Officials offer tools, incentives to improve reading

By Associated Press


New tools to assess students' reading skills as early as kindergarten and new incentives for schools to develop successful reading programs were unveiled Friday.

The key is for teachers to catch potential reading problems early, even before students take their first Texas Assessment of Academic Skills in third grade, officials said at the Governor's Council Reading Summit for educators and education supporters.

"We believe that third grade is too late. It is too late using a TAAS test to find out whether or not our children can read. We need to know early. We already know that this is a game that's over early," Education Commissioner Mike Moses said.

Gov. George W. Bush, who says Texas' No. 1 priority is ensuring that youngsters can read, added, "We cannot solve the reading problem ... until and unless we figure out early who can't read."

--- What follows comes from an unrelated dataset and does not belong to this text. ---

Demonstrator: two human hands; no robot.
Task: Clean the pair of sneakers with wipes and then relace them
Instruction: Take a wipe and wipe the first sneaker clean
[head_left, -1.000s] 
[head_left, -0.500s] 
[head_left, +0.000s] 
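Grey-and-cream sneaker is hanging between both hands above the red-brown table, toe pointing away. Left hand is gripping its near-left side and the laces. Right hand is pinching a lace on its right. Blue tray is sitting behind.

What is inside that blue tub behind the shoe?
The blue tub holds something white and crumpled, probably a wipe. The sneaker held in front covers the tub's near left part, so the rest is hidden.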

New moves in the state's reading push include:

- The Texas Primary Reading Inventory, an informal and optional way for schools to determine students' reading level in kindergarten through second grade.
The assessment material - which for kindergarten starts with such simple observations as whether the student is holding the book right side up - will be available for school districts that don't have their own early assessment tools or that want additional help.

- In awarding state bonuses to principals for student performance, giving heavy weight to reading improvement as compared with performance by students in similar schools. The bonuses can be up to $5,000.

- Allowing schools that meet certain standards to obtain a higher state ranking if their students' reading performance improves more than other comparable schools.

Bush - who has called it a catastrophe that one in four of the school children who took the TAAS reading test last year failed - said he has received an "incredibly heartwarming" response from around the state since launching the reading initiative in February.

Among examples: the Abilene Reporter-News has published a chart for families to put on their refrigerators to track reading vs. television hours. The Boy Scouts have a goal of donating 1 million volunteer hours to help their peers learn to read. Bush also said the Dallas school district is "leading the way" with a successful early elementary reading assessment program.

Such involvement is what's necessary to meet the goal of having all children read on grade level by the time they leave third grade, he said.

"Inertia would be the biggest problem to change in the system, and the biggest problem to succeeding in the system will be indifference," Bush said.